• **PROBLEM TO WORK ON**
Your answer must be every record below, written out exactly as it appears.

• **THE RECORDS**
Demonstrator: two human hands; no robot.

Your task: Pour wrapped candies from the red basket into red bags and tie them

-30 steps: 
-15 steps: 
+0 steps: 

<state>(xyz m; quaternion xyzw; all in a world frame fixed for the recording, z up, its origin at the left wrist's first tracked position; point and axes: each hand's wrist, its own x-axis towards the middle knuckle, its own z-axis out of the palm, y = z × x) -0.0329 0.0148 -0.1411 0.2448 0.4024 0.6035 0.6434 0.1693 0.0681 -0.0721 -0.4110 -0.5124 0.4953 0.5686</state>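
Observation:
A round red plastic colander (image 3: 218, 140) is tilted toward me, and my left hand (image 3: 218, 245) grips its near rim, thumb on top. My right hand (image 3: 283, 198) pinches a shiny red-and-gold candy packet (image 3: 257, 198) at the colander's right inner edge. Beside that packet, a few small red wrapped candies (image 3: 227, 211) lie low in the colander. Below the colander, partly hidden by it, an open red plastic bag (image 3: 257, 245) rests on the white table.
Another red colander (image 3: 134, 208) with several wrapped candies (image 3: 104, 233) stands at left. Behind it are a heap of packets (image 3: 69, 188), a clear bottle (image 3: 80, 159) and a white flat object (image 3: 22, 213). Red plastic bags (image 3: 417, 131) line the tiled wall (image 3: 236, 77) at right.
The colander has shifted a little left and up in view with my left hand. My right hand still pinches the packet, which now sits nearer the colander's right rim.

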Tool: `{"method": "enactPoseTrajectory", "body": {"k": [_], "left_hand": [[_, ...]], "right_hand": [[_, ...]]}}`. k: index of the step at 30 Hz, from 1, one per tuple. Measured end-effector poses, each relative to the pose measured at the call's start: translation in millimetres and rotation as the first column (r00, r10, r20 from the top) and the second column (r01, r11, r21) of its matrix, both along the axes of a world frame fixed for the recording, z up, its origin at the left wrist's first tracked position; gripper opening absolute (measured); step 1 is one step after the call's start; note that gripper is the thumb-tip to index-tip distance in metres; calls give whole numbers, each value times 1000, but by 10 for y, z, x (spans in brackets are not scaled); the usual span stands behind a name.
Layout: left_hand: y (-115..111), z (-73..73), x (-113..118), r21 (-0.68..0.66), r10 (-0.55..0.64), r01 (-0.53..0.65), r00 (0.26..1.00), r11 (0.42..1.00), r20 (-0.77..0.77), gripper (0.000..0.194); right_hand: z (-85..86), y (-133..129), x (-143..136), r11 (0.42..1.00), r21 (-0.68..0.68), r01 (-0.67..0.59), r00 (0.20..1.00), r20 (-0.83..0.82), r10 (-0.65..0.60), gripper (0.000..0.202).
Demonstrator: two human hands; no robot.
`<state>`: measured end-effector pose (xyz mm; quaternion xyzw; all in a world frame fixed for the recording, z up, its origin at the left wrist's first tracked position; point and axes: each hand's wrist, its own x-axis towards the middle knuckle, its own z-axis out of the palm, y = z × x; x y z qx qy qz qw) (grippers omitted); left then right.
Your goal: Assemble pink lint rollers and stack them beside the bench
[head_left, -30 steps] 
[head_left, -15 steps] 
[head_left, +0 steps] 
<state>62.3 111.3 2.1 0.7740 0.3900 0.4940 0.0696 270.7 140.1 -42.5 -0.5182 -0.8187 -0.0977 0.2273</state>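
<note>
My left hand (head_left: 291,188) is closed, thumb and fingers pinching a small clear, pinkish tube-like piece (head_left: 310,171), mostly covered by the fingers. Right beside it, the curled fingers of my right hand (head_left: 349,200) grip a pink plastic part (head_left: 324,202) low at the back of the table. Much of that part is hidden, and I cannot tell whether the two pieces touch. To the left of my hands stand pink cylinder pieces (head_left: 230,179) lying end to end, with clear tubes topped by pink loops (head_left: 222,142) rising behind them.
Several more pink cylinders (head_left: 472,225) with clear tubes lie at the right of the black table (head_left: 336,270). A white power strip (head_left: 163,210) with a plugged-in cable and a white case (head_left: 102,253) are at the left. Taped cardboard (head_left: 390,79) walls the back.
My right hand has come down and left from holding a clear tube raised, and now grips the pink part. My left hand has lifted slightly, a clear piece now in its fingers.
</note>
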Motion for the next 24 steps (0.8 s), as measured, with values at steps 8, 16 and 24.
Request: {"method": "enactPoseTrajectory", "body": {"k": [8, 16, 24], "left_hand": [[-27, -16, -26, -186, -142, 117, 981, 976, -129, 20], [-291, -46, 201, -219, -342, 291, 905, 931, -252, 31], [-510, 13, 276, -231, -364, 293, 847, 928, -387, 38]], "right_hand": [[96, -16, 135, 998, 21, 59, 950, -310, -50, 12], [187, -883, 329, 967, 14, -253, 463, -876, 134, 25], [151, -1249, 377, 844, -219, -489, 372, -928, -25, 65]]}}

• **PROBLEM SOLUTION**
Demonstrator: two human hands; no robot.

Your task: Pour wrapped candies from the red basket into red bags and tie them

-30 steps: 
-15 steps: 
+0 steps: 

<state>(xyz m; quaternion xyzw; all in a world frame fixed for the recording, z up, its origin at the left wrist's first tracked position; point and axes: each hand's wrist, its own x-axis towards the middle knuckle, its own z-axis out of the palm, y = z × x) -0.0329 0.0148 -0.1411 0.2448 0.4024 0.6035 0.6434 0.1693 0.0681 -0.0721 -0.4110 -0.5124 0.4953 0.5686</state>
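Observation:
A round red plastic colander (image 3: 218, 140) is tilted toward me, and my left hand (image 3: 218, 245) grips its near rim, thumb on top. My right hand (image 3: 283, 198) pinches a shiny red-and-gold candy packet (image 3: 257, 198) at the colander's right inner edge. Beside that packet, a few small red wrapped candies (image 3: 227, 211) lie low in the colander. Below the colander, partly hidden by it, an open red plastic bag (image 3: 257, 245) rests on the white table.
Another red colander (image 3: 134, 208) with several wrapped candies (image 3: 104, 233) stands at left. Behind it are a heap of packets (image 3: 69, 188), a clear bottle (image 3: 80, 159) and a white flat object (image 3: 22, 213). Red plastic bags (image 3: 417, 131) line the tiled wall (image 3: 236, 77) at right.
The colander has shifted a little left and up in view with my left hand. My right hand still pinches the packet, which now sits nearer the colander's right rim.
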
Tool: `{"method": "enactPoseTrajectory", "body": {"k": [_], "left_hand": [[_, ...]], "right_hand": [[_, ...]]}}`. k: index of the step at 30 Hz, from 1, one per tuple. Measured end-effector poses, each relative to the pose measured at the call's start: translation in millimetres and rotation as the first column (r00, r10, r20 from the top) and the second column (r01, r11, r21) of its matrix, both along the axes of a world frame fixed for the recording, z up, its origin at the left wrist's first tracked position; gripper opening absolute (measured); step 1 is one step after the call's start; note that gripper is the thumb-tip to index-tip distance in metres; calls give whole numbers, each value times 1000, but by 10 for y, z, x (spans in brackets are not scaled); the usual span stands behind a name.
Layout: left_hand: y (-115..111), z (-73..73), x (-113..118), r21 (-0.68..0.66), r10 (-0.55..0.64), r01 (-0.53..0.65), r00 (0.26..1.00), r11 (0.42..1.00), r20 (-0.77..0.77), gripper (0.000..0.194); right_hand: z (-85..86), y (-133..129), x (-143..136), r11 (0.42..1.00), r21 (-0.68..0.68), r01 (-0.67..0.59), r00 (0.20..1.00), r20 (-0.83..0.82), r10 (-0.65..0.60), gripper (0.000..0.202).
Demonstrator: two human hands; no robot.
`<state>`: measured end-effector pose (xyz mm; quaternion xyzw; all in a world frame fixed for the recording, z up, its origin at the left wrist's first tracked position; point and axes: each hand's wrist, its own x-axis towards the middle knuckle, its own z-axis out of the palm, y = z × x; x y z qx qy qz qw) (grippers omitted); left then right.
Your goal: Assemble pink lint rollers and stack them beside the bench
[head_left, -30 steps] 
[head_left, -15 steps] 
[head_left, +0 steps] 
<state>62.3 111.3 2.1 0.7740 0.3900 0.4940 0.0696 270.7 140.1 -42.5 -0.5182 -0.8187 -0.0977 0.2273</state>
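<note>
My left hand (head_left: 291,188) is closed, thumb and fingers pinching a small clear, pinkish tube-like piece (head_left: 310,171), mostly covered by the fingers. Right beside it, the curled fingers of my right hand (head_left: 349,200) grip a pink plastic part (head_left: 324,202) low at the back of the table. Much of that part is hidden, and I cannot tell whether the two pieces touch. To the left of my hands stand pink cylinder pieces (head_left: 230,179) lying end to end, with clear tubes topped by pink loops (head_left: 222,142) rising behind them.
Several more pink cylinders (head_left: 472,225) with clear tubes lie at the right of the black table (head_left: 336,270). A white power strip (head_left: 163,210) with a plugged-in cable and a white case (head_left: 102,253) are at the left. Taped cardboard (head_left: 390,79) walls the back.
My right hand has come down and left from holding a clear tube raised, and now grips the pink part. My left hand has lifted slightly, a clear piece now in its fingers.
</note>
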Motion for the next 24 steps (0.8 s), as measured, with values at steps 8, 16 and 24.
Request: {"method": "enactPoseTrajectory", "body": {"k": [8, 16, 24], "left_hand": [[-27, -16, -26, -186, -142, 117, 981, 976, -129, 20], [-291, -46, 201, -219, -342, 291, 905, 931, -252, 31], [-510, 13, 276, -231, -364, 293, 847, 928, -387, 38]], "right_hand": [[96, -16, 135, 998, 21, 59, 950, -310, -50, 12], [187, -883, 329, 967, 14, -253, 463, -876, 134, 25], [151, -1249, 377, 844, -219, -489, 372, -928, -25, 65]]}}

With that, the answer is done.